Well, Scott, that may be the case, but spammers also hire folks to go to places to mine the email addresses. They pay them so much per address.

Spelling out the '@' sign is the same thing as using the '@' sign now.  In other words, '@' = 'at' and any other variation.  Remember, we are talking about computer programmers. They really are people somewhere at their really lower levels.  :clown: 

What's wrong with posting your questions right here on the forum?


----------



## scottb80 (Oct 8, 2008)

RE: Anyone own a 1992 Georgie Boy Cruise Master?

Texas,
I have no problem posting the questions here, in fact, here's my first.

The water pump, located under the master bed, looks fairly new, certainly not 16 years old.  When I turn it on, it runs continuously, and the pressure at the taps seems pretty low.  There's not even enough pressure to get the shower head to spray.  Any suggestions on what to look for?  How do these work, do they pressurize the tank with air, or do they just pump water?

My only experience with these is in a rental RV last May, and it's water pump would turn on and off automatically.


----------



## C Nash (Oct 8, 2008)

Re: Anyone own a 1992 Georgie Boy Cruise Master?

Scott, the pump should cycle on and off or most do.  Have you ran it long enough to fill the h/water tank?  Have you checked for a leak. There is no tank other than the hot water tank so you have water pressure. It should pump up the water pressure then shut off if no leaks or faucetts are on. Mine will cycle some even with a little such as the shower head water running. If it will not shut off with all faucetts, commode of and hot water tank full it's probably bad.


----------



## ironart (Oct 8, 2008)

Re: Anyone own a 1992 Georgie Boy Cruise Master?

If you have run out of water and the pump was allowed to suck air then sometimes the lines are full of air as well as the pump.....You will have to purge the air out of the lines......open some faucets while the pump is running and allow the air to escape.......The pump should pick up the water and then operate normally.

Other problem could be a leak  (big one)...look for water under the coach or in closets...listen for a leak in walls etc....

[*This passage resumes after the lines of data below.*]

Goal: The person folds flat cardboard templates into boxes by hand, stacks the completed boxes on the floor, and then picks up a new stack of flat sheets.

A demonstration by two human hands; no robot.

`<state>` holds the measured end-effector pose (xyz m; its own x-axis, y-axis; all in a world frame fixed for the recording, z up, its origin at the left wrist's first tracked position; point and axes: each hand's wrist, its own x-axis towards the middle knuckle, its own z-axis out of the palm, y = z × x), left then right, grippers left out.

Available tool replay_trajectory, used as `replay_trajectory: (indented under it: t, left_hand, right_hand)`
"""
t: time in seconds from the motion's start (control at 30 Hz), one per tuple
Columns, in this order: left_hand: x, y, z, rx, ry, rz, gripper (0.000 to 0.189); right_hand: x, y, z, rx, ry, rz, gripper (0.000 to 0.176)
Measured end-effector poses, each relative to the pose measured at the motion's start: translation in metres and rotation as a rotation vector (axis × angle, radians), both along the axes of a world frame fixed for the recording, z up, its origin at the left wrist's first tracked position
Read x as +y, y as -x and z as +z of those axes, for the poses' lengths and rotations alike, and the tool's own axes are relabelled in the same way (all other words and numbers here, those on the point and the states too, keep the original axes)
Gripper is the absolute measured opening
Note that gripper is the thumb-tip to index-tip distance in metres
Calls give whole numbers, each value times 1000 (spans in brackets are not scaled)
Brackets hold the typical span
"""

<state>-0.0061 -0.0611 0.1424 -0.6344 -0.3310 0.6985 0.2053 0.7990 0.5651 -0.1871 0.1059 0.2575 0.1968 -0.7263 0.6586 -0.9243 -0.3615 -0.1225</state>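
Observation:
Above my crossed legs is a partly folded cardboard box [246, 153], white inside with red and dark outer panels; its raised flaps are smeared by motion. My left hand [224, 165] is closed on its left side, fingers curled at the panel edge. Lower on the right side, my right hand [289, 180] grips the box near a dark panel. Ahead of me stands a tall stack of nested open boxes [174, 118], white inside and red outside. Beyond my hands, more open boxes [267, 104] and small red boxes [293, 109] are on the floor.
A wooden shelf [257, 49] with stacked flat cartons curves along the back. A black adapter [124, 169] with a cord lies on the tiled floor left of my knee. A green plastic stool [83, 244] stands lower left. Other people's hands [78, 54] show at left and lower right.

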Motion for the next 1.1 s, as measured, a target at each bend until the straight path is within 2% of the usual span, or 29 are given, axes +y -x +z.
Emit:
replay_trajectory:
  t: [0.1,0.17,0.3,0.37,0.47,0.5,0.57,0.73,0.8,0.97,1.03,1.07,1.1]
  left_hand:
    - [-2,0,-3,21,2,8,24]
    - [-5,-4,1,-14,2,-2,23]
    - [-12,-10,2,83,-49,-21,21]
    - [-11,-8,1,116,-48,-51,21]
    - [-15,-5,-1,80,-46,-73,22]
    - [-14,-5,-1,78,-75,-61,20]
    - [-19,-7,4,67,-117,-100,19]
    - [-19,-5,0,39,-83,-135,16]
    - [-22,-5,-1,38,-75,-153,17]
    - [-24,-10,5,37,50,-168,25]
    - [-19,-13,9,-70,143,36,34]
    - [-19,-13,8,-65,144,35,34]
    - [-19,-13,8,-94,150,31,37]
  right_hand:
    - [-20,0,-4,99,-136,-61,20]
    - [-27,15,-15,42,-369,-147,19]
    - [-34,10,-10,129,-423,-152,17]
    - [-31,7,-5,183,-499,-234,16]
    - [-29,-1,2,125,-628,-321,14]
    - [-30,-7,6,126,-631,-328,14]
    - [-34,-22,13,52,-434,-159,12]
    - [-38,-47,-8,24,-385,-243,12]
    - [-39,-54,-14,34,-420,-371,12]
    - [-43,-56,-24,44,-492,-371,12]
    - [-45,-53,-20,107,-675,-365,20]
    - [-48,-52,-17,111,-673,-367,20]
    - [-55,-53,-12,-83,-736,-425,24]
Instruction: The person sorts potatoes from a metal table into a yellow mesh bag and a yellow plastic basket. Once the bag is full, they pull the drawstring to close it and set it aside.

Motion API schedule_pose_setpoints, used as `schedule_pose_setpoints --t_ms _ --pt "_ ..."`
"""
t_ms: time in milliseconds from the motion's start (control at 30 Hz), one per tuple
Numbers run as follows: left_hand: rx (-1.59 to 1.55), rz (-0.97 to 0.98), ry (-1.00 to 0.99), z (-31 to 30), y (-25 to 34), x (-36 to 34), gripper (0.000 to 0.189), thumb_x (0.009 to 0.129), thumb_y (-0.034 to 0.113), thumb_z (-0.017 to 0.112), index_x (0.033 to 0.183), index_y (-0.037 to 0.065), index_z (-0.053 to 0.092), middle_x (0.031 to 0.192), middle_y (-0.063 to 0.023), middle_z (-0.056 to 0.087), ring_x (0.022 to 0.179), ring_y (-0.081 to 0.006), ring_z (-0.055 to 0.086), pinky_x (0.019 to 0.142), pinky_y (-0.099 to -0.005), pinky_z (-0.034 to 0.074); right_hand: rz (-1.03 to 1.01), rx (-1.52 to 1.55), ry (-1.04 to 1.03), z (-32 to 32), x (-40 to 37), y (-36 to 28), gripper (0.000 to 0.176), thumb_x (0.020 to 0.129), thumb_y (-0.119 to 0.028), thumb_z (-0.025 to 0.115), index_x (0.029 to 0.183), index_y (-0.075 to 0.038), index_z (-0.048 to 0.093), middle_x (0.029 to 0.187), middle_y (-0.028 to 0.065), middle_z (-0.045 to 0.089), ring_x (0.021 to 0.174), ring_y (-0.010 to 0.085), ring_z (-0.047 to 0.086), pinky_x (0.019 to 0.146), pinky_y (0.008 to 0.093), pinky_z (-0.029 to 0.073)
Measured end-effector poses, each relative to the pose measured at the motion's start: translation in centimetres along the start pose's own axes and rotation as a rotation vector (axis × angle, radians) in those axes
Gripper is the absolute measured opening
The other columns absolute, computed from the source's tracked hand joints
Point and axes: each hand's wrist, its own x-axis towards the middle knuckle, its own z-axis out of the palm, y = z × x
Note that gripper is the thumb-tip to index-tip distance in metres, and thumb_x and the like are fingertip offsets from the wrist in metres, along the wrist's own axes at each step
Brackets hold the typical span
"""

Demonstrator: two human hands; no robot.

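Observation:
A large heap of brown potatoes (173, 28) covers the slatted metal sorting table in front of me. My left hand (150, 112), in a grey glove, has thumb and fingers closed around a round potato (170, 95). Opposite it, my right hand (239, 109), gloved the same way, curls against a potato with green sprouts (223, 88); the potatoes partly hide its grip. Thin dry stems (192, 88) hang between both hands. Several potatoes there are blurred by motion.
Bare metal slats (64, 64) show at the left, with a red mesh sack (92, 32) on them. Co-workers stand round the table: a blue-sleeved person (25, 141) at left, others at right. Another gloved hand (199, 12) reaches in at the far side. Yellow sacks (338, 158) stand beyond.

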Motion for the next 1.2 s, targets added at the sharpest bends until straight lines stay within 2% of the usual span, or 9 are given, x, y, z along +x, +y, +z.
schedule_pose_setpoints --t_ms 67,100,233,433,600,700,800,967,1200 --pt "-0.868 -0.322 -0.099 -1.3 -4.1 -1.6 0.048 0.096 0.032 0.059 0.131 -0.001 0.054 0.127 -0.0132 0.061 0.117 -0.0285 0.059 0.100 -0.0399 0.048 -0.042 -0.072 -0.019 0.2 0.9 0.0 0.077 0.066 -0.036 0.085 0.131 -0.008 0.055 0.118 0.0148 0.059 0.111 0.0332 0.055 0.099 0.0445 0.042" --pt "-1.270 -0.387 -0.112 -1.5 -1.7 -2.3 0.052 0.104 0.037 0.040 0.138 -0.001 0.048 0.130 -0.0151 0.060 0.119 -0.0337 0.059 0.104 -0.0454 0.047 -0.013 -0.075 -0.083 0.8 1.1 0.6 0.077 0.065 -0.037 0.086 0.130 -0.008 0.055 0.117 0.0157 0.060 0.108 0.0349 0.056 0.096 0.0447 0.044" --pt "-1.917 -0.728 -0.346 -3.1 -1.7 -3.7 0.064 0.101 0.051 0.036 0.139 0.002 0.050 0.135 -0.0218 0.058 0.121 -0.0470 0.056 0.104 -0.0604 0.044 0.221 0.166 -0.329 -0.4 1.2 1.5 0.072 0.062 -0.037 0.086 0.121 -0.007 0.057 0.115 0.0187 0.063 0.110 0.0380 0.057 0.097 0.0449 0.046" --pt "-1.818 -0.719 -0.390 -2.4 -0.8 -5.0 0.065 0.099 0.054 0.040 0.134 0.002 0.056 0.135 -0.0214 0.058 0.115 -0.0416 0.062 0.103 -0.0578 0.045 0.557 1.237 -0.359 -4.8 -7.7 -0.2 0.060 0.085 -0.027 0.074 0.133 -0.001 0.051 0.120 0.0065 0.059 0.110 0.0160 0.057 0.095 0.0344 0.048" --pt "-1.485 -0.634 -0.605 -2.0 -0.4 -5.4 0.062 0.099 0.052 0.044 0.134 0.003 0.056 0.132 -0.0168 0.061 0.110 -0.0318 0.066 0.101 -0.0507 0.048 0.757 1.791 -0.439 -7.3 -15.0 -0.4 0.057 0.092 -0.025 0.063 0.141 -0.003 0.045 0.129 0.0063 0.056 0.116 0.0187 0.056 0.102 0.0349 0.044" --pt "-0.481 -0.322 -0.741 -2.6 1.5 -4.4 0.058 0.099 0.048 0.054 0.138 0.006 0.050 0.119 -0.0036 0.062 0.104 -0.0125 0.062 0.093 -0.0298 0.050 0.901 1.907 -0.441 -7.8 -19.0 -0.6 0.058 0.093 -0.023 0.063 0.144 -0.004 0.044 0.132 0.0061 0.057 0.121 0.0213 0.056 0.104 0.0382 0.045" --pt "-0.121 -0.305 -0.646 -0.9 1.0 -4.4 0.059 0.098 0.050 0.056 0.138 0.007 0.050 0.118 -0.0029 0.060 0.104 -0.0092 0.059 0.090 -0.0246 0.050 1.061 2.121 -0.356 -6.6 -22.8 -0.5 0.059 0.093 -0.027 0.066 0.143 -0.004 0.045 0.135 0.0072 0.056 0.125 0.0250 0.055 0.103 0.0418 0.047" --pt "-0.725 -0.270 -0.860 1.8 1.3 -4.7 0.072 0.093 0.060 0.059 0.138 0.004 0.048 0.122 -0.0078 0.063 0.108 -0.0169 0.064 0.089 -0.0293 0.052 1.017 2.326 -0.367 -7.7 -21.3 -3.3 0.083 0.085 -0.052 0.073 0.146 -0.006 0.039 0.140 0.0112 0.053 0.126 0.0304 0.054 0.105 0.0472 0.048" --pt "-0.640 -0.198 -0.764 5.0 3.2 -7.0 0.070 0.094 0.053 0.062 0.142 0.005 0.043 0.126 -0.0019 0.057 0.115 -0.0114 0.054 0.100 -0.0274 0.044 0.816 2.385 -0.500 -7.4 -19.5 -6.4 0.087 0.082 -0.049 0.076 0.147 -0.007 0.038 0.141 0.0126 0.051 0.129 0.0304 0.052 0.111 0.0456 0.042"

Chelse may be right.....there are little valves (rubber) in the pump and if they are not seating then you have to rebuild them with new ones......
New pumps are expensive and as long as it is running....a rebuild may be all you need...


----------



## murphy5856 (Nov 16, 2008)

RE: Anyone own a 1992 Georgie Boy Cruise Master?

Hi Scott
I have 1990  beaver, there is a switch that control's a solenoid to fill the fresh water tank. If I am not connected to city water and the switch is in the on (open) position it will not build water pressure and the pump will keep running. Hope this helps


----------



## Kirk (Nov 16, 2008)

Re: Anyone own a 1992 Georgie Boy Cruise Master?

Scott, we have a 98 Cruise Master and while our chassis is different, there would be many things in common between the two.

On the water pump issue, I suspect that you have a valve to fill your water tank from the city water connection that supplies water when connected. You probably just connect the hose and then open that tank fill valve? If I am correct, then the problem is most likely that the tank fill valve is open. If that is the case, what happens is that the pump draws water from the bottom of the tank, pumps it into the system where it goes back to the city connection. Since there is a check valve to prevent the water from leaving through that connection, it pressurizes the area and if that tank fill valve is open the water just returns back to the top of the water tank, through that fill connection. As such, the pump will run constantly and it will never build up any pressure to speak of.

So the first thing to do is to check to see if that fill valve is open.


----------